Senckenberg-Wissenschaftler haben mit einem internationalen Team neue Bewertungs- und Überwachungsindikatoren zum Schutz von Meeres- und Küstengebieten entwickelt. Sie zeigen in ihrer im Fachjournal „Scientific Data“ erschienenen Studie, dass es große Lücken beim Schutz der marinen Ökosysteme gibt. Laut dem Forscher-Team hätten beispielsweise Hochseegebiete ein hohes Erhaltungspotential für die Artenvielfalt – Schutzgebiete gebe es hier aber kaum. Die Daten sollen helfen, die – von der Vertragsstaatenkonferenz für biologische Vielfalt aktuell diskutierte – Ausweitung von Schutzgebieten auf 30 Prozent sinnvoll einzusetzen.

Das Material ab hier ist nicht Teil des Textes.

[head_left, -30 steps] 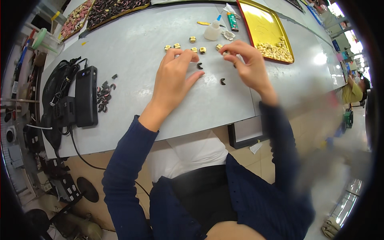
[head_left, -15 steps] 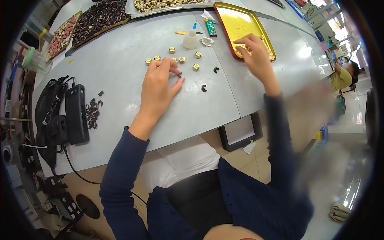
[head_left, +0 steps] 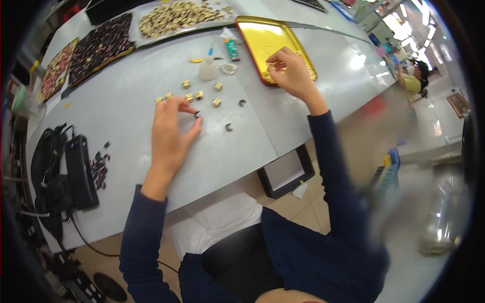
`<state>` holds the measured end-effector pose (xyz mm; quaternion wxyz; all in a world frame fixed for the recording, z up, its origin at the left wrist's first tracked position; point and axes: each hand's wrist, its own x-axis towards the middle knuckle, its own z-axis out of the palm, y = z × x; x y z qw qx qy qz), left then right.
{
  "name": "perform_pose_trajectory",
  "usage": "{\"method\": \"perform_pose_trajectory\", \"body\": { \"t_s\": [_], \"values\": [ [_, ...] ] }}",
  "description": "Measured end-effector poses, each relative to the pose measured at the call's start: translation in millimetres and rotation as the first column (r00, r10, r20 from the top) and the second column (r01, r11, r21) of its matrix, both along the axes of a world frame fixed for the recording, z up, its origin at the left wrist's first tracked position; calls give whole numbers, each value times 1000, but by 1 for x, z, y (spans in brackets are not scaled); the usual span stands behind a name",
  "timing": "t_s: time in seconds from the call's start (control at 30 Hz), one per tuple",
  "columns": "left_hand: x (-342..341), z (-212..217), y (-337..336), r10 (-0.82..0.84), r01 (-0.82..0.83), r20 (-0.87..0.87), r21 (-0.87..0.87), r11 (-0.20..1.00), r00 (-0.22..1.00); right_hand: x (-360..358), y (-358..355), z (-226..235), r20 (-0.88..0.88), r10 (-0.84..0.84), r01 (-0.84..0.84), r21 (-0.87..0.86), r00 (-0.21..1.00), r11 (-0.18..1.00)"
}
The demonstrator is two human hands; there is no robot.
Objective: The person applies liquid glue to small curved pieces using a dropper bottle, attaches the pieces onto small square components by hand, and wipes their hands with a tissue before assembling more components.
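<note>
Between thumb and index finger, my left hand pinches a small black curved piece just over the table. Beyond it stand several small gold-and-dark cube-shaped pieces. Two loose black C-shaped pieces lie to the right of that hand. Over the right part of a yellow tray with a red rim, my right hand has its fingers curled together at small pale-gold pieces. Whatever sits in its fingertips is too small and hidden to name.
A translucent squeeze bottle with a blue tip stands beside a green packet and crumpled tissue. Trays of black pieces and gold pieces line the back. A black power bank with cables lies left, near black pieces.
The whole view has shifted, so table things appear further left. My right hand's fingers have drawn together over the tray. My left hand still pinches the black piece.
</note>
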<state>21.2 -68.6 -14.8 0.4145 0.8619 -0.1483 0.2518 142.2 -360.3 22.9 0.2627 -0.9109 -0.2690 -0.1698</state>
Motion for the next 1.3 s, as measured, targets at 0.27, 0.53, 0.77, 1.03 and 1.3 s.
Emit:
{"method": "perform_pose_trajectory", "body": {
  "t_s": [0.27, 0.53, 0.77, 1.03, 1.3],
  "values": [
    [-8, 7, -7, -102, 92, -46, -183, 979, 994, -65, 40, 10, -375, 323, -85, 529, 869, 844],
    [-7, 3, -8, -99, 111, 60, -241, 964, 993, -79, 81, -8, -422, 597, -49, 789, 682, 613],
    [-6, 2, -5, -70, 131, 231, -257, 958, 970, -86, 89, -7, -537, 613, 10, 757, 579, 653],
    [-7, 6, -3, -86, 144, 282, -191, 971, 956, -87, 93, -5, -575, 647, 96, 780, 501, 619],
    [-7, 6, -3, -112, 156, 277, -142, 978, 954, -86, 91, -2, -618, 668, 135, 768, 415, 627]
  ]
}}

Meere und ihre Küsten erbringen zahlreiche Leistungen für den Menschen – sie dienen der Regulierung beim Küstenschutz und der CO2-Bindung, sie spenden Nahrung, sind Lebensraum und tragen zum menschlichen Wohlbefinden und zur Kultur bei. „Doch diese Ökosysteme sind ebenso einem globalen wie auch lokalen Druck ausgesetzt. Weltweit ist bereits ein Drittel bis die Hälfte der gefährdeten Küsten- und Meereslebensräume verloren gegangen – einhergehend mit einem Rückgang der natürlichen Leistungen für uns Menschen“, erklärt Dr. Aidin Niamir vom Senckenberg Biodiversität und Klima Forschungszentrum Frankfurt und fährt fort: „Schutz- und Erhaltungsgebiete sind eines der gängigsten Instrumente, um diese Verluste zu verhindern.“
Doch wo richtet man diese Gebiete am zielführendsten ein, um die biologische Vielfalt zu schützen und im besten Fall sogar wieder zu erhöhen? Um den aktuellen Stand des Schutzes von Meeres- und Küstenlebensräumen zu ermitteln, hat das Wissenschaftler*innen-Team rund um die Senckenberg-Forscher*innen Niamir und Joy A. Kumagai untersucht, in welchen Meeresschutzgebieten die Ziele bislang erreicht werden konnten – und wo sie verfehlt wurden.
Dafür entwickelten sie zwei Indikatoren, die Auskunft darüber geben, wie viel Fläche der sechs wichtigsten Küsten- und Meereslebensräume – Seeberge, Seegrasflächen, Kaltwasserkorallenriffe, Warmwasserkorallenriffe, Mangrovenwälder und Salzwiesen – innerhalb der Schutz- und Erhaltungsgebiete liegen; bezogen auf einzelne Länder und auf die globale Ebene. „Derzeit verhandeln die Regierungen im Rahmen der Vertragsstaatenkonferenz für biologische Vielfalt darüber, weltweit 30 Prozent von Land- und Meeresgebieten unter Schutz zu stellen. Wir möchten aufzeigen, welche Länder und Flächen das höchste Potential für den Schutz der biologischen Vielfalt haben – um die 30 Prozent auch an richtiger Stelle wählen zu können“, erläutert Kumagai den Ansatz.
Die Auswertung der Forscher ergab, dass Mangroven, Korallenriffe und Salzwiesen zu mehr als 40 Prozent ihrer kartierten Ausdehnung in geschützten Gebieten liegen. Dagegen liegen beispielsweise Seeberge häufig in Gebieten außerhalb nationaler Gerichtsbarkeit und sind bislang daher nicht geschützt. „Das stellt ein großes Problem dar, weil diese Gebiete gleichzeitig die größte Chance bieten, um Lebensräume zu erhalten, wenn ihr Schutz auf 30 Prozent erhöht würde“, so Niamir.
Auch auf Länderebene sei die Verteilung der Schutzgebiete sehr unterschiedlich: In 11,6 Prozent der Länder befindet sich keiner der in der Studie erfassten Meeres- und Küstenlebensräume in einem Schutz oder Erhaltungsgebiet.
„Zusammengenommen geben unsere Ergebnisse nicht nur den aktuellen Stand wieder, sondern machen auch auf die Notwendigkeit einer ökologischen Bewertung der derzeitigen Schutz- und Erhaltungsgebiete aufmerksam. Wir benötigen hier weitere, frei zugängliche globale Daten zu Lebensräumen, um die ‚richtigen‘ Meeres- und Küstengebiete schützen zu können“, schließt Kumagai.